WORK TO COMPLETE >>
Keep each line of the material that includes "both", and leave out the rest.

════════════════

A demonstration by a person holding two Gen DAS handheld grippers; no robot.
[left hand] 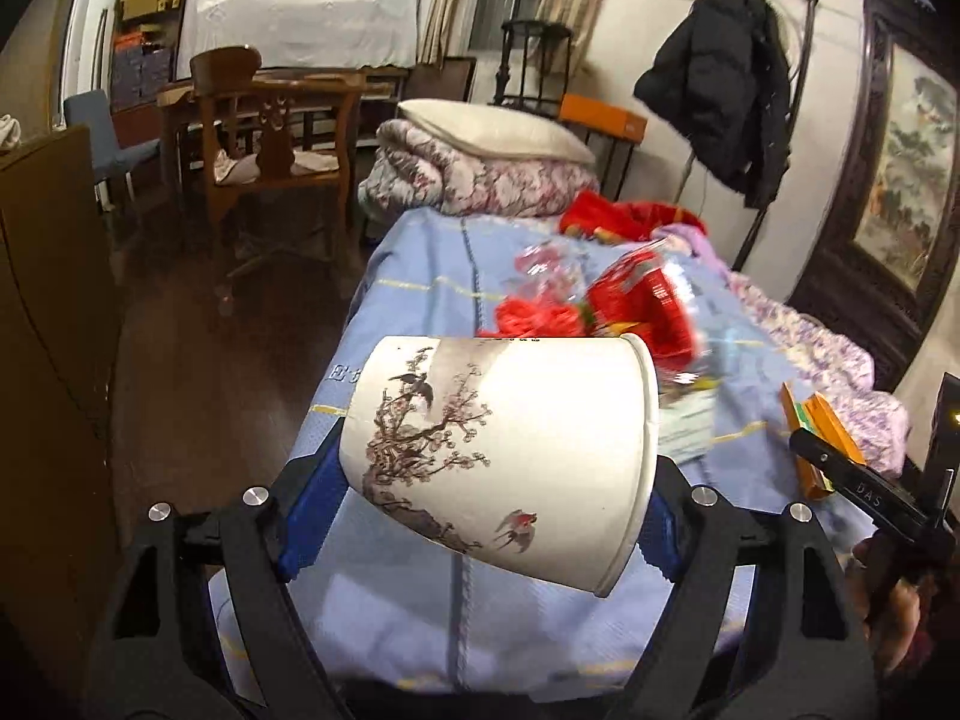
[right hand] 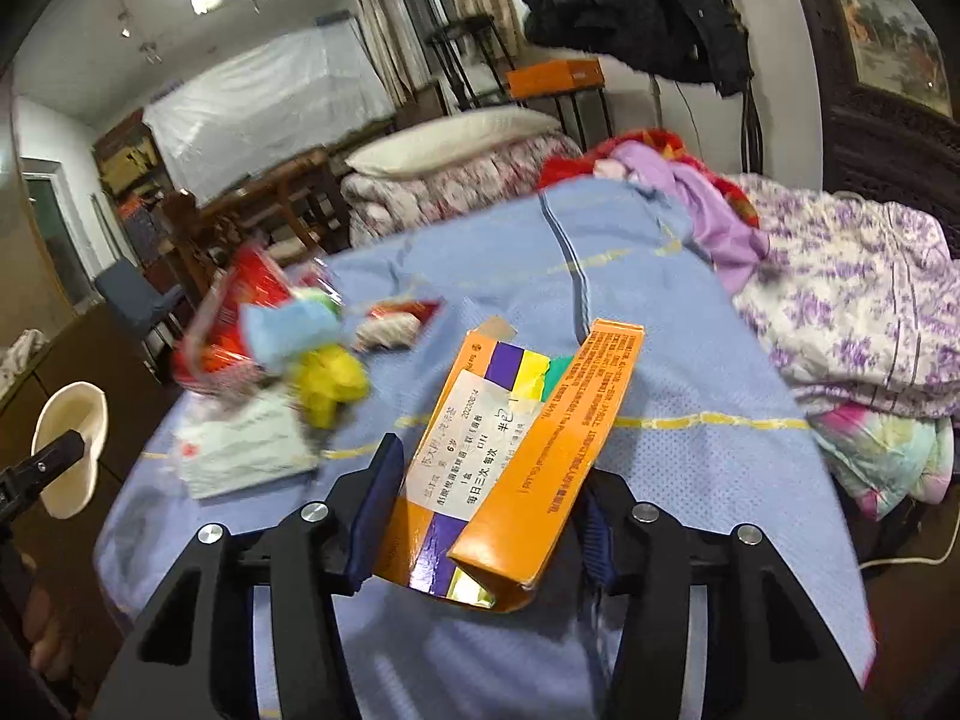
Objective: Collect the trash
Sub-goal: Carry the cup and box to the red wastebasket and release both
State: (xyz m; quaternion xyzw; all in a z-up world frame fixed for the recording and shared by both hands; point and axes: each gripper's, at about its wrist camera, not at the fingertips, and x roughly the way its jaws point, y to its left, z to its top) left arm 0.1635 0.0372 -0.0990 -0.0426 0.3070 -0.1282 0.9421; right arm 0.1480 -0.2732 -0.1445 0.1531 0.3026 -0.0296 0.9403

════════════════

ANSWER BOX >>
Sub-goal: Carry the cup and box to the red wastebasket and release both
State: (xyz m; quaternion xyzw; all in a z-up world frame fixed for the recording and shared by both hands; point and axes: each gripper's, at about its wrist camera, not at the fingertips, and x roughly the way its jaws point, y to its left, z to its top) left arm 0.1635 0.0372 -0.0990 -0.0426 0.3070 -0.1282 0.9421; right arm 0.1480 -0.2732 -0.1445 0.1531 0.3026 -0.0296 0.9403

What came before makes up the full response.